Da qualche giorno si sta lavorando di bulino, alla ricerca dell’incastro giusto. Ma oramai il dado è tratto: nei primi giorni di febbraio Gianfranco Fini sarà a Washington, ospite della Camera dei Rappresentanti e della sua leader, Nancy Pelosi. Nei prossimi giorni, quando si sarà trovato spazio nelle rispettive agende, verrà resa nota la data ufficiale dell’incontro. Certo, non è la prima volta che Fini entra a Capitol Hill, ma stavolta il passaggio può trasformarsi in una svolta nella carriera politica dell’ex leader di An, perché in questo caso è in atto un investimento politico da parte dell’amministrazione americana sul presidente della Camera italiana.
Sul piano formale e anche per effetto del proverbiale pragmatismo americano, da parte dell’Amministrazione non c’è alcuna intenzione di scavalcare il capo del governo italiano, ma è pur vero che dopo la ripetuta (e sgradita) sequenza di battute di Berlusconi sull’«abbronzatura» del presidente e di sua moglie, a Washington si cercano in Italia altri canali di interlocuzione. E per una serie di circostanze - talora volute, talora fortuite - Fini si è ritrovato in prima linea come interlocutore degli americani. Sin dalle prime settimane della sua amministrazione, il presidente Obama, di fatto, aveva affidato il dossier-Italia alla Pelosi e in questi mesi la speaker della Camera Usa, mentre accresceva in patria il suo personale carisma e il suo potere, ha via via costruito un rapporto con il presidente della Camera.
E’ stato Fini, nel febbraio 2009, ad invitare per la prima volta la Pelosi in Italia. In quella occasione la speaker della Camera Usa si mostrò commossa («Mama mia!», disse quando l’amico Gianfranco le regalò i certificati di nascita dei nonni italiani), ma significativa fu la sostanza degli incontri con Fini e di quello successivo con Berlusconi. La Pelosi lo disse poi ad Obama: l’Italia resta un alleato affidabile. E a settembre la speaker è tornata a Roma, accettando l’invito di Fini per il G8 dei presidenti delle Camere, una trasferta significativa perché in quei giorni al Congresso americano era in corso la bagarre sulla riforma sanitaria. Negli Stati Uniti Fini è stato già altre cinque volte. Il primo, pioneristico approdo (assieme a Tremaglia, La Russa, Selva e Malgieri) risale al 1995, poi sono seguiti viaggi ufficiali (2001, 2004, 2005, 2006) con incontri formali di livello ma mai finalizzati da parte degli americani a un «investimento» politico.

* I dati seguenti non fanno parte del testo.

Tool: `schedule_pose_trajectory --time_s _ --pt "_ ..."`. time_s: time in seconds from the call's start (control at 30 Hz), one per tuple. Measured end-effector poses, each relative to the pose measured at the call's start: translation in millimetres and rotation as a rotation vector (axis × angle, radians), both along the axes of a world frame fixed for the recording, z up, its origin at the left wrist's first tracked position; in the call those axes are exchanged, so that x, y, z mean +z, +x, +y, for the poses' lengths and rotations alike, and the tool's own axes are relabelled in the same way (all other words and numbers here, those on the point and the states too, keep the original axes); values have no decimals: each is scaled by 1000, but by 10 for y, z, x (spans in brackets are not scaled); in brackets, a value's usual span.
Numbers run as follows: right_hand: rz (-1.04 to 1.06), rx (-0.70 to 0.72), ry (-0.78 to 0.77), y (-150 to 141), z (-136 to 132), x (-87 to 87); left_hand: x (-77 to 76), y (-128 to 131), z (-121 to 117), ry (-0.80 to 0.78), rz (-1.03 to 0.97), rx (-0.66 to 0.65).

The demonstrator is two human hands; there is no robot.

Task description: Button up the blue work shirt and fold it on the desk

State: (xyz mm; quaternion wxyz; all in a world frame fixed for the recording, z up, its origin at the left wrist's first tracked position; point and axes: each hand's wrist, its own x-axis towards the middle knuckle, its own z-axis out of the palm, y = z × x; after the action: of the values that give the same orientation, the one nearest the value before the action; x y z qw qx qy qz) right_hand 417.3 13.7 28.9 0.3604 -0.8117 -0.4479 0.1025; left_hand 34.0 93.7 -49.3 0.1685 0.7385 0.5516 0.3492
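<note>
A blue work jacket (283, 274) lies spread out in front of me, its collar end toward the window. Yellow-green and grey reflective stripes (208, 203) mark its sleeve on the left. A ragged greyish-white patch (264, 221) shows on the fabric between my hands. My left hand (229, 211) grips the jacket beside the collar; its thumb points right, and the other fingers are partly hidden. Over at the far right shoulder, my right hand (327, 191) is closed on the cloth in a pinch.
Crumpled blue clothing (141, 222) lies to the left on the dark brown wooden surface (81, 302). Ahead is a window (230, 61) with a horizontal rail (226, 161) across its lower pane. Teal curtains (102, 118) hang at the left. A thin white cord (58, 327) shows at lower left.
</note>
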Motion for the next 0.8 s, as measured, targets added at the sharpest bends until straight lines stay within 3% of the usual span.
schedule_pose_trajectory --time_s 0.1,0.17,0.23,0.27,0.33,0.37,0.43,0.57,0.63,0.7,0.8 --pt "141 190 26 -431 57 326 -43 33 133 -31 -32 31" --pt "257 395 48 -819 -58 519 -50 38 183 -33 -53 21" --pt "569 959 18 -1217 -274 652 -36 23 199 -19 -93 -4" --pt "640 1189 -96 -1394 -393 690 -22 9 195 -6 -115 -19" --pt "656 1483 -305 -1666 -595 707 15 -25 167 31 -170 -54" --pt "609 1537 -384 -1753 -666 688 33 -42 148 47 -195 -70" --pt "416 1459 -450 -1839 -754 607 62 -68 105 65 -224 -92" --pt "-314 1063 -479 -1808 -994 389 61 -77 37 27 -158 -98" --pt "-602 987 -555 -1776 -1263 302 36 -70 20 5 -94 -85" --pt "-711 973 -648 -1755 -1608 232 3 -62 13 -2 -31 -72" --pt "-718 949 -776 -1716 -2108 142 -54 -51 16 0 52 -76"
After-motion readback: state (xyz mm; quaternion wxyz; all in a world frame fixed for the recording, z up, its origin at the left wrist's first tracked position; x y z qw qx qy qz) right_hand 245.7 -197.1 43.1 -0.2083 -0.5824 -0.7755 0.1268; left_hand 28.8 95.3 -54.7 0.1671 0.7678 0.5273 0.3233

Ma stavolta - per effetto di un efficace lavorìo diplomatico dell’ambasciatore italiano negli Stati Uniti, Giuliomaria Terzi di Sant’Agata (uno degli artefici dello storico viaggio di Fini a Gerusalemme) e, per altri versi, di un personaggio apprezzato dai diplomatici per la sua riservatezza come Alessandro Ruben (che è diventato il vero “ministro degli Esteri” di Fini) - lo sbarco a Washington può lasciare il segno. Anche il presidente del Senato Renato Schifani intende recarsi a Washington, magari prima di Fini, ma anche in questo caso non è stata ancora fissata la data. In compenso, alla presidenza della Camera, immaginano di poter utilizzare i 70-80 giorni che mancano allo sbarco a Washington, per riservatamente verificare le possibilità di un incontro, oltreché col vicepresidente Joe Biden, anche con Barack Obama.